--- WORK INSTRUCTIONS ---
How many lines in the data below contain the string "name"? State that number only.

--- PROVIDED DATA ---
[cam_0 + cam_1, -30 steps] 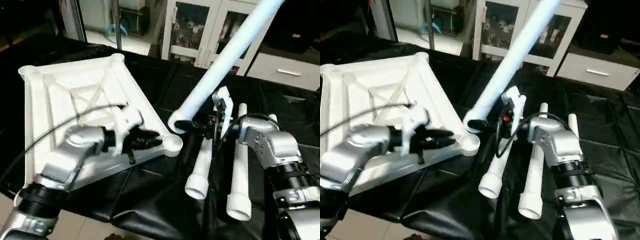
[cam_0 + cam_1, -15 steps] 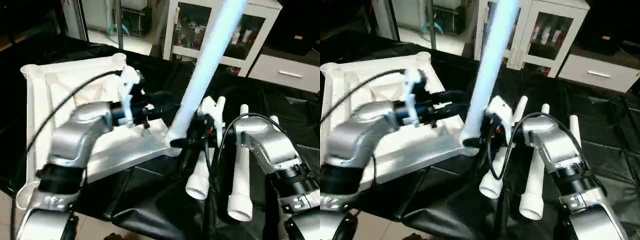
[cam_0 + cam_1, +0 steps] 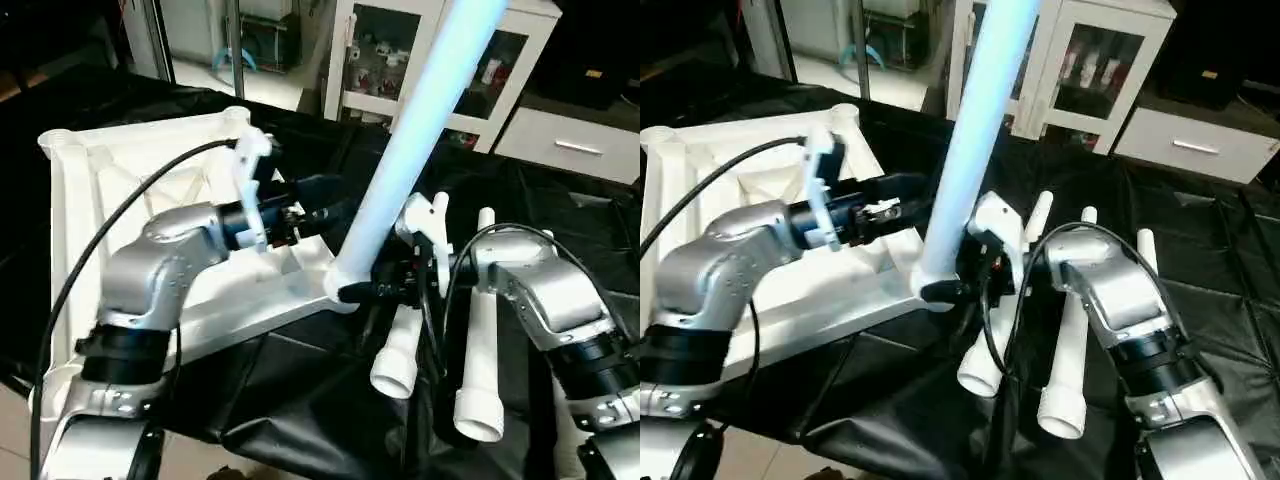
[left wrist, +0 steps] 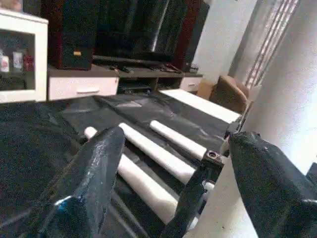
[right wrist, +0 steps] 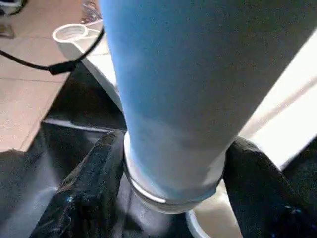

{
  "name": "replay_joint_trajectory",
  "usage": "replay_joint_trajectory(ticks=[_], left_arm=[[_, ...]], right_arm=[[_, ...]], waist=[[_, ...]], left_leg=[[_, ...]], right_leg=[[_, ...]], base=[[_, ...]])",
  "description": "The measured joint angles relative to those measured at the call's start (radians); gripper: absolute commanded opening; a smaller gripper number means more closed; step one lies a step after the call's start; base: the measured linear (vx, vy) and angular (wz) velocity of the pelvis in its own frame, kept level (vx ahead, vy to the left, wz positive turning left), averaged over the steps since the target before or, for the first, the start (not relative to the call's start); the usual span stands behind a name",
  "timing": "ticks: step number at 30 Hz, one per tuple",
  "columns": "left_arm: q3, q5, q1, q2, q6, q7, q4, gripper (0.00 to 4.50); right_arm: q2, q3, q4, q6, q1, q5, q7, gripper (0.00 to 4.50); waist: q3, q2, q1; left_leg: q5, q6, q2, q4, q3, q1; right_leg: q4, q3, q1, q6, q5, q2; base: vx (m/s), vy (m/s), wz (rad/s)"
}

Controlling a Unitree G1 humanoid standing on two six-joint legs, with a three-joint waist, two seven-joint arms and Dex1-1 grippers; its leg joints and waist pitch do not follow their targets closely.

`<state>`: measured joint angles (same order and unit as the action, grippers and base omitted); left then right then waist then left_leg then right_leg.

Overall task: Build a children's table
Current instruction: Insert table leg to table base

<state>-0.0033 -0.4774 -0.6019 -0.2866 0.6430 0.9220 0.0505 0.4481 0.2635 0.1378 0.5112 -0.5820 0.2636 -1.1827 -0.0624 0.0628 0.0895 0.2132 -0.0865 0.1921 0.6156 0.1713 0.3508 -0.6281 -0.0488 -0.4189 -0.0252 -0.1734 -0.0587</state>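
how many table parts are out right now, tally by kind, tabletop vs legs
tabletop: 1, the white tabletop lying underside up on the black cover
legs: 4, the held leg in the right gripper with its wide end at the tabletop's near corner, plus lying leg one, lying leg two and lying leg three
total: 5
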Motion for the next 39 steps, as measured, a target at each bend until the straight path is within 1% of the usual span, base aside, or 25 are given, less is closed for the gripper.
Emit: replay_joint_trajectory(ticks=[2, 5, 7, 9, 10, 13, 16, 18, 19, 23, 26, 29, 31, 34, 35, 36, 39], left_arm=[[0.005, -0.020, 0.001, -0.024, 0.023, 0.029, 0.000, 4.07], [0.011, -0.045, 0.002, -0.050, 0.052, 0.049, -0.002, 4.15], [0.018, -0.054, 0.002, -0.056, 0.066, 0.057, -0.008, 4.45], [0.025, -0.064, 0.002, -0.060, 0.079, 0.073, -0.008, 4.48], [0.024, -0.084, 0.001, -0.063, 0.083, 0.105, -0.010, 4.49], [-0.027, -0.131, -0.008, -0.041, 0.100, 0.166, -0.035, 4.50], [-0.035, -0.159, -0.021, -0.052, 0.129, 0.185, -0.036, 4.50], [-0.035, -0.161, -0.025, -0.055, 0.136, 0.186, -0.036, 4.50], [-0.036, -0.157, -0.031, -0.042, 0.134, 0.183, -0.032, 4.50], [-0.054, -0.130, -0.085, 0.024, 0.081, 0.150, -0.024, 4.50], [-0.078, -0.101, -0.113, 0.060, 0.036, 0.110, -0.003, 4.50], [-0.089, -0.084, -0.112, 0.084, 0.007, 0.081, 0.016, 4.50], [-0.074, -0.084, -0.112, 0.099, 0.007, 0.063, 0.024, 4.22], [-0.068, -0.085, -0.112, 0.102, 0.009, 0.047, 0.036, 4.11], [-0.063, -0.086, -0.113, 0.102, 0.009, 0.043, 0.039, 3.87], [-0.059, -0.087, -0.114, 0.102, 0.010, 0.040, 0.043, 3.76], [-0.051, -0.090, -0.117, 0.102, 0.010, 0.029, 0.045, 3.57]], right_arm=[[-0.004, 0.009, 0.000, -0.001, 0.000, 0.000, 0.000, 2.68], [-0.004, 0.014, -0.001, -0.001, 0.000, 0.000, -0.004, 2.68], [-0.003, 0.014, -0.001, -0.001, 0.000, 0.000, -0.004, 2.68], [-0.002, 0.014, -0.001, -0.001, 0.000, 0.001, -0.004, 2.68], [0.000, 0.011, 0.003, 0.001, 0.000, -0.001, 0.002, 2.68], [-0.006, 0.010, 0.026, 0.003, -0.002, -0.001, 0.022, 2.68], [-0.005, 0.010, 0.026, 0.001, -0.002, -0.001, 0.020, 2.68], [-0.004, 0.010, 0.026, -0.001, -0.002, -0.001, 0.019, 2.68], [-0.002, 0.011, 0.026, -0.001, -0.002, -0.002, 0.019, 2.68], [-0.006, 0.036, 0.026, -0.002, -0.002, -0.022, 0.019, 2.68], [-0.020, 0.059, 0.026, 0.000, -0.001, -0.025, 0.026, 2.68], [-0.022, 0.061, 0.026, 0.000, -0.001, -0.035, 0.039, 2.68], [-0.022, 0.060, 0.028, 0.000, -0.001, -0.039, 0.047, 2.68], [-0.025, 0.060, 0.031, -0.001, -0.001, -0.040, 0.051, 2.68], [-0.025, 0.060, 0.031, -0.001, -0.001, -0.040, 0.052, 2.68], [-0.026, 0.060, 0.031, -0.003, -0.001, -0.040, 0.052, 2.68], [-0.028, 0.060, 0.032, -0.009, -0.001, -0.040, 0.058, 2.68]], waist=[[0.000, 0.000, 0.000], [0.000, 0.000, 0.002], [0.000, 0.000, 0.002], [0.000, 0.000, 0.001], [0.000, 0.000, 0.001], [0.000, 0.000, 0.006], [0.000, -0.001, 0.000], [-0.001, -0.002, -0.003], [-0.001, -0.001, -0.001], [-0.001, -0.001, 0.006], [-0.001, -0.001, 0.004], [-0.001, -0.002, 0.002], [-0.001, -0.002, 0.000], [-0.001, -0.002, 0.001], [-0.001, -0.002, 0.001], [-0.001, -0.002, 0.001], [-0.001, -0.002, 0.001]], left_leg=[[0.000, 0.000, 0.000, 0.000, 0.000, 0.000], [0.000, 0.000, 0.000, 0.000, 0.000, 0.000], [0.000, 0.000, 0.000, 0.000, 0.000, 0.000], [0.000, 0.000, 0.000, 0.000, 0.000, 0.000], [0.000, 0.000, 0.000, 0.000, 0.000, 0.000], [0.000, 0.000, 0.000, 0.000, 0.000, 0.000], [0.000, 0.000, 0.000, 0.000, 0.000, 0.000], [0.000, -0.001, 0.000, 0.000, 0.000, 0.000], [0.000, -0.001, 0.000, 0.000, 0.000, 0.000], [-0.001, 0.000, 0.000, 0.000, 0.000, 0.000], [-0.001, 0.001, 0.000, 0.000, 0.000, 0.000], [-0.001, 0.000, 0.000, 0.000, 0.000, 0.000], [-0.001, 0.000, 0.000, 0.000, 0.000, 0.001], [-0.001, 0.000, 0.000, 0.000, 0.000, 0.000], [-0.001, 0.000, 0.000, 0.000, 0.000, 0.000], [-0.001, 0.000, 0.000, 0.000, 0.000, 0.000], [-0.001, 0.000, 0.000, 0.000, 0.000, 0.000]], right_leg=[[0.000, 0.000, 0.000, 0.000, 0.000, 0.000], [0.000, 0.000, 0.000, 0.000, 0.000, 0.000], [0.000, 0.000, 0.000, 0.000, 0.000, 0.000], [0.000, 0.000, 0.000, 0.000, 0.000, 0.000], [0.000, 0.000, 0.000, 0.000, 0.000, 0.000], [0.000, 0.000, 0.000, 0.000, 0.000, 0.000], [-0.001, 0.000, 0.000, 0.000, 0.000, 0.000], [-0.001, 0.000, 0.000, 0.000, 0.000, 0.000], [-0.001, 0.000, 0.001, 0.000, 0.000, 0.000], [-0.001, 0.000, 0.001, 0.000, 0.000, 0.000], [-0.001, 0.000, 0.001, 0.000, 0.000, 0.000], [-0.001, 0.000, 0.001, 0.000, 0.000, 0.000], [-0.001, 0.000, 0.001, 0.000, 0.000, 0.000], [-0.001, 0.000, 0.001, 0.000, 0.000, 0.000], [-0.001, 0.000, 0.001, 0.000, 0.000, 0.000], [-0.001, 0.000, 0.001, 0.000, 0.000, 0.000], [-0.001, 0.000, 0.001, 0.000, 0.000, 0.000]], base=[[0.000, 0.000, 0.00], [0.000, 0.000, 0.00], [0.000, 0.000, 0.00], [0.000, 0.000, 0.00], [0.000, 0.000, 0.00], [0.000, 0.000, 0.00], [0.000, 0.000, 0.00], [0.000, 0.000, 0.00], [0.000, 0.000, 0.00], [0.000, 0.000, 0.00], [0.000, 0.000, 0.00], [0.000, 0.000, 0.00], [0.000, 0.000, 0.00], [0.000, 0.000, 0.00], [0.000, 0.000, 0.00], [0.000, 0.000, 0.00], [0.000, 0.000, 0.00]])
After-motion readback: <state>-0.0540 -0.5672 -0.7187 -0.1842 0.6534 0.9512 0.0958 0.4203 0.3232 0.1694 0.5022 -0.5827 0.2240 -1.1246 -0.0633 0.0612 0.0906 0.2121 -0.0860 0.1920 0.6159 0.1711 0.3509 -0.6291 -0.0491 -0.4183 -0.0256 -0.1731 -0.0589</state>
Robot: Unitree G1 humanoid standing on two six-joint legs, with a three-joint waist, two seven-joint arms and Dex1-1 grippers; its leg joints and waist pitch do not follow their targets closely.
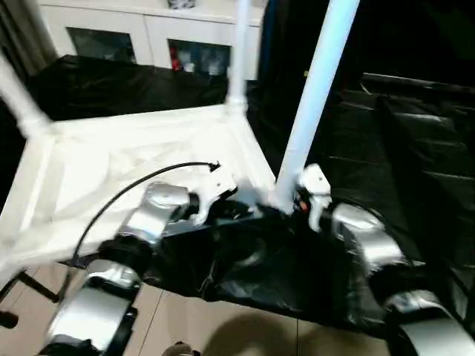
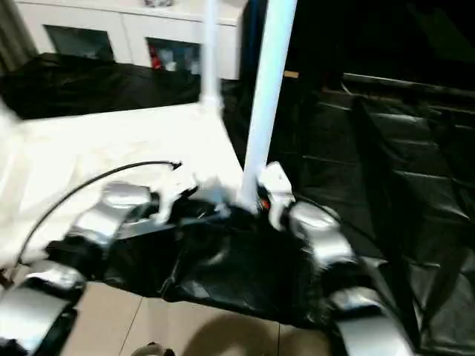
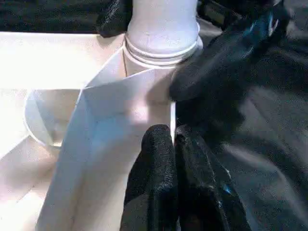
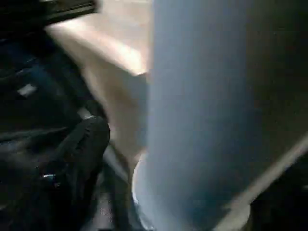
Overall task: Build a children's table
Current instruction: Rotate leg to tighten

--- RESULT ---
2